India’s state-owned companies are paying the biggest dividends in at least three years, a buy signal for the country’s third-largest money manager as the government extracts higher payouts to pare its budget deficit.
The S&P BSE India PSU Index’s dividend yield has doubled in the past year to 5.1 percent, the highest reading since Bloomberg began compiling the data in August 2009. That’s also the biggest gap on record versus the benchmark S&P BSE Sensex index, which has a 1.6 percent payout.
ICICI Prudential Asset Management Co. says dividends at government-owned companies are irresistible even after bad debt at state-run lenders and intervention into the energy industry spurred a 28 percent decline in the PSU Index in the past year.
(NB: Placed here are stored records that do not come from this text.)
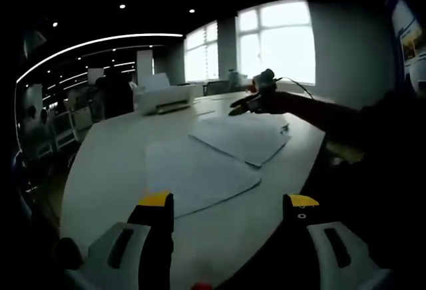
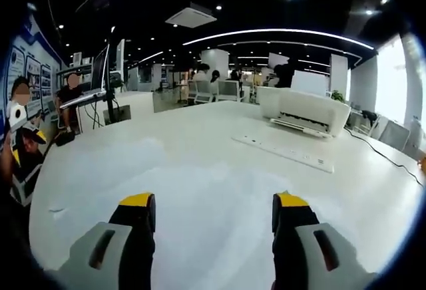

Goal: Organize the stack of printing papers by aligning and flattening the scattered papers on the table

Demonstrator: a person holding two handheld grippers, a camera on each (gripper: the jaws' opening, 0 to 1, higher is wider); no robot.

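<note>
In the left gripper view, the left gripper sits at the bottom of the frame with its jaws spread wide and nothing between them. Just past it, in the middle of the frame, lie two separate spreads of paper on the table: a near sheet and a far pile, skewed to each other and overlapping at one corner. Beyond them, right of centre, the right gripper hovers above the table; I cannot tell from there how its jaws stand. A printer sits at the upper left.

In the right gripper view its jaws show spread and empty over the white table, with a power strip and the printer farther off.

Likely risk: pushing thin sheets with hard jaw tips could buckle or crease them, or slide one off the table edge.
</note>
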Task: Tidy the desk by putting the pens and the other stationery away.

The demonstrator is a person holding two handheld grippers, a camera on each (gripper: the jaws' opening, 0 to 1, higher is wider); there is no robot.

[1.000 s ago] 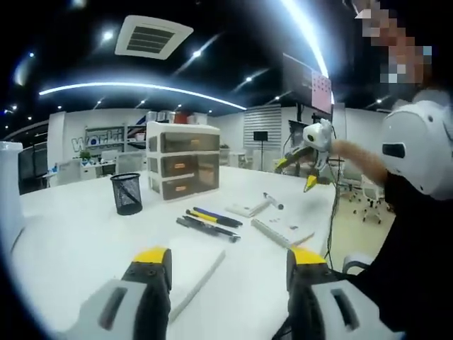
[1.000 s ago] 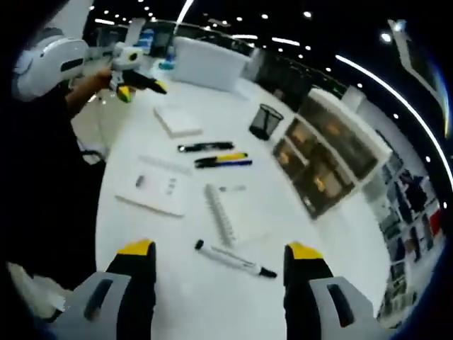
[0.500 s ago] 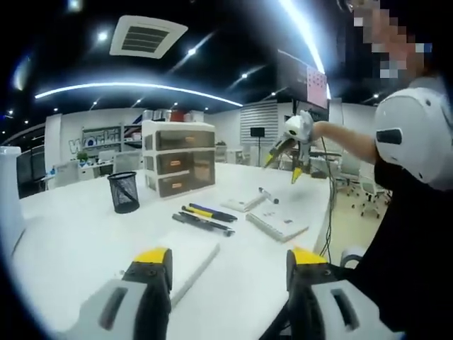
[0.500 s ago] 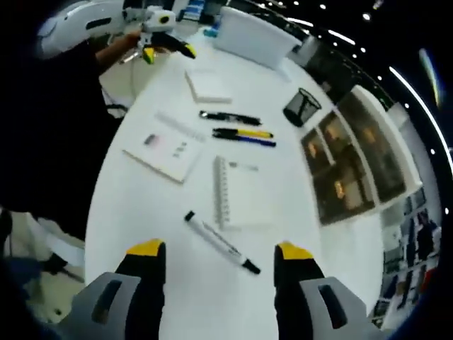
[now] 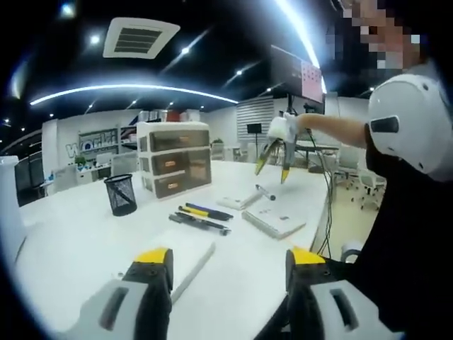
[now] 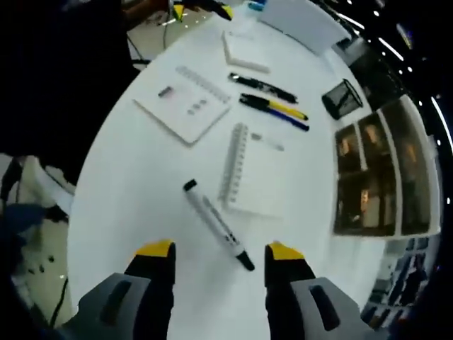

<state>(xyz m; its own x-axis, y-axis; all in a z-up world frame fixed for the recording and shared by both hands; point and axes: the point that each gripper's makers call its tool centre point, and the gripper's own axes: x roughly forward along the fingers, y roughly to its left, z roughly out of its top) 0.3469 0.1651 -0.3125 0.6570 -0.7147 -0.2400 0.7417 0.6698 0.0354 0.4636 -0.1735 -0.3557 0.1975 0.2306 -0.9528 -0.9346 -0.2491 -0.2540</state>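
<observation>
Your glossy white table (image 6: 141, 177) carries a translucent three-drawer unit (image 5: 173, 157), a spiral-bound notepad (image 6: 251, 173) and a slim white marker (image 6: 216, 224) with black ends, lying just ahead of your right hand-held gripper (image 6: 221, 251), jaws apart, empty; your left hand-held gripper (image 5: 223, 258) too

A ceiling air vent (image 5: 140, 37) and a wall screen (image 5: 296, 76) hang above the white office

Right gripper (image 6: 216, 253), jaws parted, above bare white desk (image 6: 134, 191); a marker (image 6: 216, 223) lies just ahead between the jaws, a spiral notebook (image 6: 255, 170) beyond. Left gripper (image 5: 223, 258): a white pad (image 5: 190, 249) immediately ahead, pens (image 5: 202, 216) farther on.
</observation>
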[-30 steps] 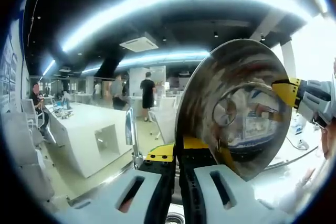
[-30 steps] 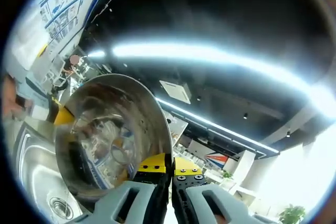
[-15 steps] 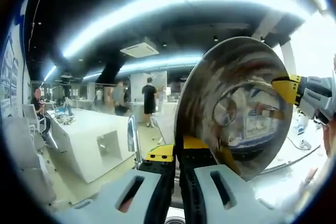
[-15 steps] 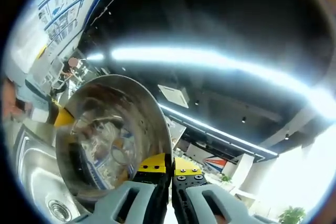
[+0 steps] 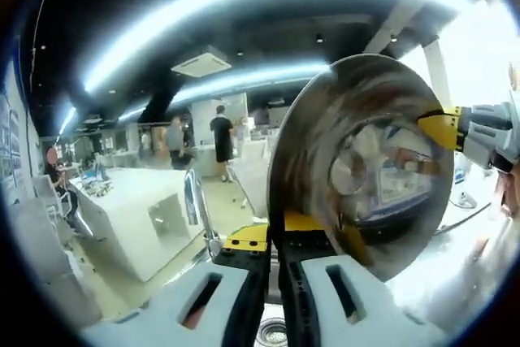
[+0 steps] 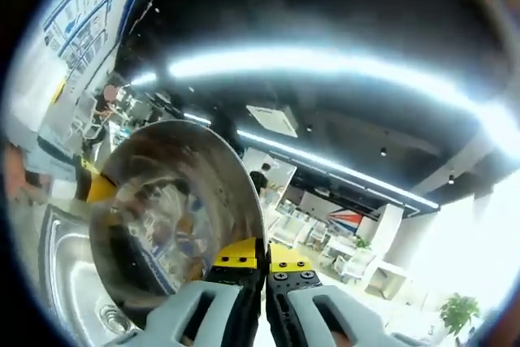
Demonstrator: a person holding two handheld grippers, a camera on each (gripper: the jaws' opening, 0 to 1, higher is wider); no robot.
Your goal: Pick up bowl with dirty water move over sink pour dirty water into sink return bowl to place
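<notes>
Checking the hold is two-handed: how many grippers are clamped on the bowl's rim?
2: the left gripper at the bowl rim's lower edge, the right gripper on the opposite edge.

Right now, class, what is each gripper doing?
Left gripper: shut on the bowl rim.
Right gripper: shut on the bowl's opposite rim.

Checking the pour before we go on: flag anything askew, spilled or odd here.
The steel bowl is tipped on edge, rim clamped by both the left gripper and right gripper, above the sink. That suits pouring. No spill or damage shows.
</notes>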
Coal India Ltd. (COAL), the world’s top producer of the fuel, will pay out a record 183 billion rupees ($3 billion) this month to help Prime Minister Manmohan Singh narrow the fiscal deficit to a six-year low of 4.8 percent and prevent a credit-rating downgrade to junk.
“PSU stocks are dirt cheap and the dividend yield is very attractive,” S. Naren, who oversees $13.5 billion as chief investment officer at ICICI, said in an interview yesterday, declining to name companies. His ICICI Prudential Dynamic Plan has returned 23 percent annually the past five years, beating 98 percent of peers, according to data compiled by Bloomberg.
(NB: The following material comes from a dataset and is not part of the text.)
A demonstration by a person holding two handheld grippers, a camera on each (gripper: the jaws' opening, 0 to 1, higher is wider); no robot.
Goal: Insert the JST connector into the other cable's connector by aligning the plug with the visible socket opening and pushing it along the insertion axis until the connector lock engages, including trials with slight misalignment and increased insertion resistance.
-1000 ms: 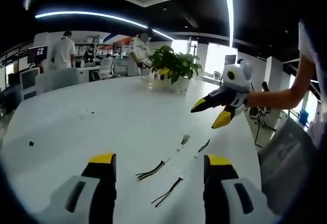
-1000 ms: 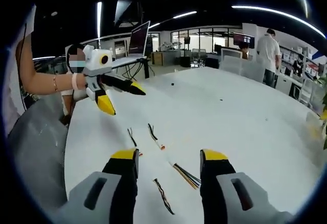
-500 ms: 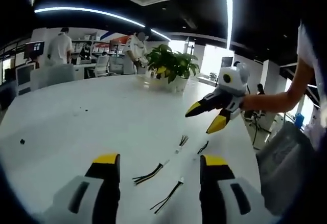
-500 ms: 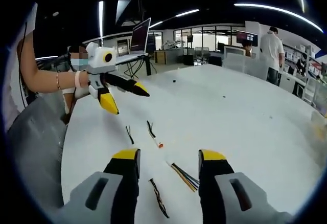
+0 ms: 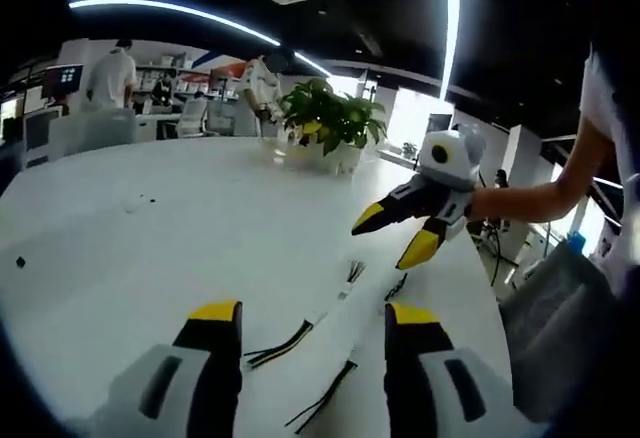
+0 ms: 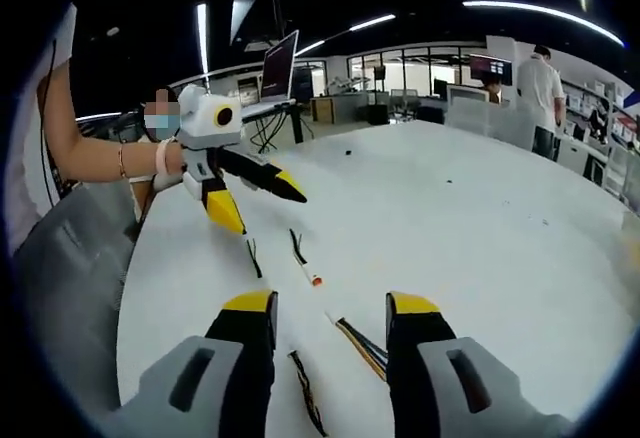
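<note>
While nothing is gripped: both jaw pairs are held apart.
Left gripper [image 5: 313, 310]: lower centre, above table [image 5: 150, 248].
Right gripper [image 6: 330, 303]: lower centre.
Cables [image 6: 362, 344]: laid on table, between jaws, lower frame.

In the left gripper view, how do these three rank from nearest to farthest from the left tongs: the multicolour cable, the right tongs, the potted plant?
1. The multicolour cable, lying on the table just ahead, between the left tongs' jaws.
2. The right tongs, open, raised above the table, ahead to the right.
3. The potted plant, at the table's far side.
</note>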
Naren’s funds purchased shares of Oil & Natural Gas Corp. (ONGC), the largest energy explorer, and Power Grid Corp., the biggest electricity distributor, last month. ONGC has a 12-month dividend yield of 3.43 percent and Power Grid has a payout of 2.9 percent, data compiled by Bloomberg show. Coal India’s 13.4 percent yield is the most among the 30 companies on the Sensex, the data show. That compares with a payout of 8.77 percent for the nation’s benchmark 10-year government bonds.
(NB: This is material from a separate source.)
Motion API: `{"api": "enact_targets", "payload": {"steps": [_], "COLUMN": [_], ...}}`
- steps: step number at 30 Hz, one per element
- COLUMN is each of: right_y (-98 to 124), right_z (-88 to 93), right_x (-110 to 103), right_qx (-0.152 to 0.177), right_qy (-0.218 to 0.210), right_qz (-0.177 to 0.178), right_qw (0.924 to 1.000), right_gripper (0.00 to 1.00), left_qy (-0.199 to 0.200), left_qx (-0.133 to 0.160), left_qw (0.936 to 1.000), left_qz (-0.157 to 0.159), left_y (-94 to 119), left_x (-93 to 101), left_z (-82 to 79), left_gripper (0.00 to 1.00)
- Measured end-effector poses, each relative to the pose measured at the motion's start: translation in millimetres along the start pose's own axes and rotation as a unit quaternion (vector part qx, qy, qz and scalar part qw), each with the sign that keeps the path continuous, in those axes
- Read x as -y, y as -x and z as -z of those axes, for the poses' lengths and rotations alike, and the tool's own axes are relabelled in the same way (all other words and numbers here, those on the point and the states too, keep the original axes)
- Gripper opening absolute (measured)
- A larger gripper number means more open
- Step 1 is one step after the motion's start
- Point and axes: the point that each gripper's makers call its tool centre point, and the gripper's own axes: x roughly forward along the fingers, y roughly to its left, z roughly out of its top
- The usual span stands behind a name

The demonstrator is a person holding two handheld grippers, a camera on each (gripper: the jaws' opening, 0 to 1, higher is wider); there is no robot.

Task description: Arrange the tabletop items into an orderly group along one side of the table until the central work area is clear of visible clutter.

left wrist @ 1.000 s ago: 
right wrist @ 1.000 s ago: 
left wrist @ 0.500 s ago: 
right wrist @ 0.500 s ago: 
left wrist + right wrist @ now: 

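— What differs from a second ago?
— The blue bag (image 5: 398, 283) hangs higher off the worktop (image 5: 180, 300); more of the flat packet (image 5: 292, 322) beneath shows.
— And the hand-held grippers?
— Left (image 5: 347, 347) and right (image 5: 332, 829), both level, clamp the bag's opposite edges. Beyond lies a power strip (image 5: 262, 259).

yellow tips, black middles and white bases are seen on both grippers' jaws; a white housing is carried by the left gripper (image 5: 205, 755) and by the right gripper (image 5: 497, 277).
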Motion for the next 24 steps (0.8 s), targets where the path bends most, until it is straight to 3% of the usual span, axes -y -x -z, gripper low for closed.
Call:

Stocks in the PSU gauge are valued at an average 7.3 times projected 12-month earnings, compared with 12.9 times for the Sensex, which has risen 3 percent in the past year.
Sampath Reddy, who manages $6 billion as chief investment officer at Bajaj Allianz Life Insurance Co. in Pune, near Mumbai, favors state companies that are “natural monopolies” or operating in industries with little competition. Reddy said he bought shares of NTPC Ltd. (NTPC), which generates 42,454 megawatts or about a quarter of India’s total capacity, and GAIL India Ltd., which sells half of the natural gas used in the nation.
NTPC has a dividend yield of 4.4 percent, the second-highest among Sensex companies, and GAIL has a payout of 2.7 percent, the data show.
Government intervention has curbed earnings at some-state owned businesses. Indian Oil Corp.’s profit slumped 82 percent to 16.8 billion rupees in the three months ended Sept. 30. The company sells diesel, kerosene and cooking gas at below market prices to curb inflation. It is partly compensated for the losses with cash from the government and discounts on the sale of crude by ONGC and Oil India. The subsidy payments are often delayed, resulting in lower profits.
At least seven state-run lenders have announced mid-year payouts this month with three more considering disbursements even as the banks struggle with narrowing risk buffers and bad loans amid decade-low economic growth. The banks, in which the government owns at least 55 percent, are forking out the money three months after Singh announced a 140 billion-rupee infusion to boost capital as soured debt as a percentage of total loans surged to a six-year high in September.
Policy makers should seek to plug the budget deficit by improving tax collections instead of relying on dividends, Jonathan Bell, the London-based head of emerging markets equities at Nomura Asset Management, which oversees $287 billion globally, said by e-mail. State companies may only get a boost if a new government gains enough power to push through economic reforms, he said.
India’s fiscal deficit through November reached 94 percent of the targeted 5.4 trillion rupees in the year ending on March 31. The country may lose its investment grade rating unless elections due by May lead to a government capable of reviving economic growth, Standard & Poor’s said in November.
Cash hoards at government-owned companies make the stocks attractive, ICICI’s Naren said. ONGC had 195.6 billion rupees of cash and equivalents as of Sept. 30, the third-highest among the 30 Sensex companies, data compiled by Bloomberg show. Oil India had 124.9 billion rupees and Coal India had 116.8 billion rupees, the data show.
ONGC trades at 7.7 times projected 12-month earnings, a discount of 18 percent to its five-year average. Coal India is valued at 8.9 times, about half the multiple reached in the first month after its trading debut in October 2010.
“You have large companies that are cash-rich, operate in non-competitive environments and have very good fundamentals,” Naren said. “That set of stocks is very attractive.”